Goal of the exercise:
The data should be restated word for word, in full.

[Stored items]
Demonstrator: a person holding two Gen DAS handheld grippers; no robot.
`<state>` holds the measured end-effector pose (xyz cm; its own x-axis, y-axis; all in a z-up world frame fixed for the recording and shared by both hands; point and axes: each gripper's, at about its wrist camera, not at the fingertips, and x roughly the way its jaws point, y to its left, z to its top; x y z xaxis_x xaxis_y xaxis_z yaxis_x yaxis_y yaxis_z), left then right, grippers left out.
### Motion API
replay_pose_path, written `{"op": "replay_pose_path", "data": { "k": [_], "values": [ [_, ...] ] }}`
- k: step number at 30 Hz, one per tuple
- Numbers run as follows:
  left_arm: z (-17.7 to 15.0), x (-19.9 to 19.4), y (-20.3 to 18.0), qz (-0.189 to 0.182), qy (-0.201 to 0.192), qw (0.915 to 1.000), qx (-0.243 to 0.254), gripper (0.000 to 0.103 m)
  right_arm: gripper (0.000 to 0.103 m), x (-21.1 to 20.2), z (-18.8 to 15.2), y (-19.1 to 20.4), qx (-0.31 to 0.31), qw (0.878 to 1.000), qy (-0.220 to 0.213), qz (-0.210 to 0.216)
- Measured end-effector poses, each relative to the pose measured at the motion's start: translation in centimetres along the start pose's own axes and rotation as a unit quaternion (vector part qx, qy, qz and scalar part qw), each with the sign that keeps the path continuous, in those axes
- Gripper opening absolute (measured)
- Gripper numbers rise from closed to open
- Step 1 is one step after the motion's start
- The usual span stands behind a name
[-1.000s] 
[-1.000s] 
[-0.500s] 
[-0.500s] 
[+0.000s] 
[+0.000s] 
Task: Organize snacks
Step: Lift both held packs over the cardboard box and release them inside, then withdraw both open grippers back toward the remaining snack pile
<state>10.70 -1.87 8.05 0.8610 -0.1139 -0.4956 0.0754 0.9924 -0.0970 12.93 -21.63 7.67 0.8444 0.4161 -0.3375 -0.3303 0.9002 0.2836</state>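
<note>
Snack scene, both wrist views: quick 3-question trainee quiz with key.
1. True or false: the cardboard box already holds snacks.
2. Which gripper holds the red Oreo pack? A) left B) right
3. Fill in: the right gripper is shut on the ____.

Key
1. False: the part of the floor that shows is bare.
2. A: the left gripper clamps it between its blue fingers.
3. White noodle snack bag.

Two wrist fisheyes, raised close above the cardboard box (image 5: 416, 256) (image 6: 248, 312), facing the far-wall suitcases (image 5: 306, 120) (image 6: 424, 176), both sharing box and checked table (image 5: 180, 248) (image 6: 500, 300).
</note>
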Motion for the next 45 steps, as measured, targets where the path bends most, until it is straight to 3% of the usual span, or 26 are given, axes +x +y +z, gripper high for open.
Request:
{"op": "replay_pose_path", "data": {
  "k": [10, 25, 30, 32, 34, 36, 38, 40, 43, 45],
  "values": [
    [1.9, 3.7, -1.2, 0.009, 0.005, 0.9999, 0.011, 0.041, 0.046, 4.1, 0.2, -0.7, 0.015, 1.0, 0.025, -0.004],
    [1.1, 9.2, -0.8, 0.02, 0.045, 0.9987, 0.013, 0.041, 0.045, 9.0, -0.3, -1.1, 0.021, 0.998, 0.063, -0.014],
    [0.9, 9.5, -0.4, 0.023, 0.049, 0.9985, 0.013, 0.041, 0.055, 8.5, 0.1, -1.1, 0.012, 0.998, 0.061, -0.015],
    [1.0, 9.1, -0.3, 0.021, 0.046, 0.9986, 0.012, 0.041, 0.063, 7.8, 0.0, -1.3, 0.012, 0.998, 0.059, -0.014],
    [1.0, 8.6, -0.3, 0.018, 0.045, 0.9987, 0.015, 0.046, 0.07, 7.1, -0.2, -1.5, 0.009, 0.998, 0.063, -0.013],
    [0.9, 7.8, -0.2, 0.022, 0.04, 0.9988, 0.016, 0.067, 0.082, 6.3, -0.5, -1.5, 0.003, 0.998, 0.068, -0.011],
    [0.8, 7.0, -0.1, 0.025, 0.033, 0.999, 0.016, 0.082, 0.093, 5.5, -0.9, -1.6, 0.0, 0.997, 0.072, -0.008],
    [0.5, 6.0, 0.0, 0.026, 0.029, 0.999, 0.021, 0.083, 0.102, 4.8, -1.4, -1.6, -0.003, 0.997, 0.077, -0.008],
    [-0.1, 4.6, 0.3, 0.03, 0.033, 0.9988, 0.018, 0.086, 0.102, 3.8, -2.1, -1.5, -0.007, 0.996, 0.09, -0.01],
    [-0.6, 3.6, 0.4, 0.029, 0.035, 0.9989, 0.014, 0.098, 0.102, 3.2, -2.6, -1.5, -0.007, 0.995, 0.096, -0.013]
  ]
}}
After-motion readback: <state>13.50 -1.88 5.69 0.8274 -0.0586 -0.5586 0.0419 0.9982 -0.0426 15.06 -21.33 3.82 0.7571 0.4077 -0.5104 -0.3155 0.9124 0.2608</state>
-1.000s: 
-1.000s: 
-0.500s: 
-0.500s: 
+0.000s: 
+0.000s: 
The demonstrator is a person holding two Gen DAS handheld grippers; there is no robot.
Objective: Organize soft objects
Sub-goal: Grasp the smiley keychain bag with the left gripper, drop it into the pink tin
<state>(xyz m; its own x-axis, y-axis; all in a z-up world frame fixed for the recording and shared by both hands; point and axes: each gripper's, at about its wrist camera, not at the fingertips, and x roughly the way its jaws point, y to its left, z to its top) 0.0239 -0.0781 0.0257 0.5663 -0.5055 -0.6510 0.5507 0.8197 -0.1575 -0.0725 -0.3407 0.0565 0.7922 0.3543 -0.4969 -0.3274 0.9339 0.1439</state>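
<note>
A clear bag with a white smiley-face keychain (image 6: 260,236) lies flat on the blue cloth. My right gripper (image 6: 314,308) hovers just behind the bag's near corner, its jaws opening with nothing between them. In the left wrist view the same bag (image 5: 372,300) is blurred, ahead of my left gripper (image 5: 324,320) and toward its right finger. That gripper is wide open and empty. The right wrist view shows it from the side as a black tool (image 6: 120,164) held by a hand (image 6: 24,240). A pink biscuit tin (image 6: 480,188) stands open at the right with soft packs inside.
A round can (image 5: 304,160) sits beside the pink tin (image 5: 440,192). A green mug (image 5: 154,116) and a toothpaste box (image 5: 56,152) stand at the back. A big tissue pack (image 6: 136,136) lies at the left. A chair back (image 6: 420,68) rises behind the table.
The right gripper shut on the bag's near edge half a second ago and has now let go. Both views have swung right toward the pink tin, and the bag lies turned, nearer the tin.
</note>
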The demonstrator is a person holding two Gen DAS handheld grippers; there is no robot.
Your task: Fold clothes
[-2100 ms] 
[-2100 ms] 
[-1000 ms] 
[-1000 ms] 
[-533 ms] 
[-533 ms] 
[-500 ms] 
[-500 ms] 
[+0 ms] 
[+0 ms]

Expected answer:
Demonstrator: a person holding two Gen DAS handheld grippers; no robot.
`<state>` holds the measured end-effector pose (xyz cm; its own x-axis, y-axis; all in a z-up world frame fixed for the recording and shared by both hands; point and axes: each gripper's, at about its wrist camera, not at the fingertips, and x roughly the way its jaws point, y to its left, z to its top; x y z xaxis_x xaxis_y xaxis_z yaxis_x yaxis_y yaxis_z), left then right, grippers left out.
### Motion API
replay_pose_path, written `{"op": "replay_pose_path", "data": { "k": [_], "values": [ [_, ...] ] }}`
- k: step number at 30 Hz, one per tuple
- Numbers run as follows:
  left_arm: z (-17.7 to 15.0), x (-19.9 to 19.4), y (-20.3 to 18.0), qz (-0.189 to 0.182), qy (-0.201 to 0.192), qw (0.915 to 1.000), qx (-0.243 to 0.254), gripper (0.000 to 0.103 m)
  right_arm: gripper (0.000 to 0.103 m), x (-21.1 to 20.2), z (-18.8 to 15.2), y (-19.1 to 20.4), qx (-0.31 to 0.31), qw (0.878 to 1.000), qy (-0.220 to 0.213), qz (-0.210 to 0.216)
- Measured end-effector poses, each relative to the pose measured at the motion's start: translation in centimetres along the start pose's own axes and rotation as a unit quaternion (vector part qx, qy, qz and scalar part qw), each with the sign that keeps the path continuous, in those axes
- Gripper opening absolute (measured)
- Gripper numbers rise from closed to open
- Step 1 is one step after the motion's start
- The usual span stands behind a name
[-1.000s] 
[-1.000s] 
[-0.500s] 
[-0.500s] 
[+0.000s] 
[+0.000s] 
Task: Organize snacks
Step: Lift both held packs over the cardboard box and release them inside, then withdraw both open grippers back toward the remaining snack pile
<state>10.70 -1.87 8.05 0.8610 -0.1139 -0.4956 0.0754 0.9924 -0.0970 12.93 -21.63 7.67 0.8444 0.4161 -0.3375 -0.3303 0.9002 0.2836</state>
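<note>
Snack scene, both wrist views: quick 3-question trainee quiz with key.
1. True or false: the cardboard box already holds snacks.
2. Which gripper holds the red Oreo pack? A) left B) right
3. Fill in: the right gripper is shut on the ____.

Key
1. False: the part of the floor that shows is bare.
2. A: the left gripper clamps it between its blue fingers.
3. White noodle snack bag.

Two wrist fisheyes, raised close above the cardboard box (image 5: 416, 256) (image 6: 248, 312), facing the far-wall suitcases (image 5: 306, 120) (image 6: 424, 176), both sharing box and checked table (image 5: 180, 248) (image 6: 500, 300).
</note>
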Motion for the next 45 steps, as measured, targets where the path bends most, until it is straight to 3% of the usual span, or 26 are given, axes +x +y +z, gripper high for open.
Request:
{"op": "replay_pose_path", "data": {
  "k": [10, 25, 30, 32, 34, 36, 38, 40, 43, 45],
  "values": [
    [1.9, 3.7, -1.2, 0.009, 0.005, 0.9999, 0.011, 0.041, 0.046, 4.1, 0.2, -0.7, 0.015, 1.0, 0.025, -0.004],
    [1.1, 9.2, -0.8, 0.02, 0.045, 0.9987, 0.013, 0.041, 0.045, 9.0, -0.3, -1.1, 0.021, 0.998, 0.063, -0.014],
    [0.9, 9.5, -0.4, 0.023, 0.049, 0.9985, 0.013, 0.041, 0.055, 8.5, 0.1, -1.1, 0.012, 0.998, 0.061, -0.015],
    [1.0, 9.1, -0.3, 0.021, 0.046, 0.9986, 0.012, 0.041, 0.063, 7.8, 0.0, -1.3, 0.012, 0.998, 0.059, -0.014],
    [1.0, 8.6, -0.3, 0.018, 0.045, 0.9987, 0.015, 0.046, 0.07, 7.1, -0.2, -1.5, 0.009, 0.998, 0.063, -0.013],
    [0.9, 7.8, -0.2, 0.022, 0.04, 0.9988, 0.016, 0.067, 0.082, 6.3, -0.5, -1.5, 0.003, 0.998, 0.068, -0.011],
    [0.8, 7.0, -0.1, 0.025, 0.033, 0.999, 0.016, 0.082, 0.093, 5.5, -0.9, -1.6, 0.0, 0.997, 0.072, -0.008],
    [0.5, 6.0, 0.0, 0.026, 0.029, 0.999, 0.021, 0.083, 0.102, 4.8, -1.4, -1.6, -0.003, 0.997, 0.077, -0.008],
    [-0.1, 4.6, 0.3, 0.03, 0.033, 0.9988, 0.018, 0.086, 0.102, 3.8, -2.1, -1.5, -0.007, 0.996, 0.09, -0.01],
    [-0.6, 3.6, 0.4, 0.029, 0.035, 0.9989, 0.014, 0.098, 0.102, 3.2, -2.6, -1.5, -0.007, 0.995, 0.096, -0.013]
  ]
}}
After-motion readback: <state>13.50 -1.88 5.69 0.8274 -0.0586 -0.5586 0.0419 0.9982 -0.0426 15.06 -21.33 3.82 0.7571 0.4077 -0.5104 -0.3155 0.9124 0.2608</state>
-1.000s: 
-1.000s: 
-0.500s: 
-0.500s: 
+0.000s: 
+0.000s: 
The demonstrator is a person holding two Gen DAS handheld grippers; there is no robot.
Objective: Organize soft objects
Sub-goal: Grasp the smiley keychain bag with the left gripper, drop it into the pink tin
<state>(xyz m; its own x-axis, y-axis; all in a z-up world frame fixed for the recording and shared by both hands; point and axes: each gripper's, at about its wrist camera, not at the fingertips, and x roughly the way its jaws point, y to its left, z to its top) 0.0239 -0.0781 0.0257 0.5663 -0.5055 -0.6510 0.5507 0.8197 -0.1575 -0.0725 -0.3407 0.0565 0.7922 0.3543 -0.4969 -0.3274 0.9339 0.1439</state>
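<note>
A clear bag with a white smiley-face keychain (image 6: 260,236) lies flat on the blue cloth. My right gripper (image 6: 314,308) hovers just behind the bag's near corner, its jaws opening with nothing between them. In the left wrist view the same bag (image 5: 372,300) is blurred, ahead of my left gripper (image 5: 324,320) and toward its right finger. That gripper is wide open and empty. The right wrist view shows it from the side as a black tool (image 6: 120,164) held by a hand (image 6: 24,240). A pink biscuit tin (image 6: 480,188) stands open at the right with soft packs inside.
A round can (image 5: 304,160) sits beside the pink tin (image 5: 440,192). A green mug (image 5: 154,116) and a toothpaste box (image 5: 56,152) stand at the back. A big tissue pack (image 6: 136,136) lies at the left. A chair back (image 6: 420,68) rises behind the table.
The right gripper shut on the bag's near edge half a second ago and has now let go. Both views have swung right toward the pink tin, and the bag lies turned, nearer the tin.
</note>
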The demonstrator is a person holding two Gen DAS handheld grippers; there is no robot.
Your task: Fold clothes
[-2100 ms] 
[-2100 ms] 
[-1000 ms] 
[-1000 ms] 
[-533 ms] 
[-533 ms] 
[-500 ms] 
[-500 ms] 
[+0 ms] 
[+0 ms]

With this, there is nothing more to the exercise.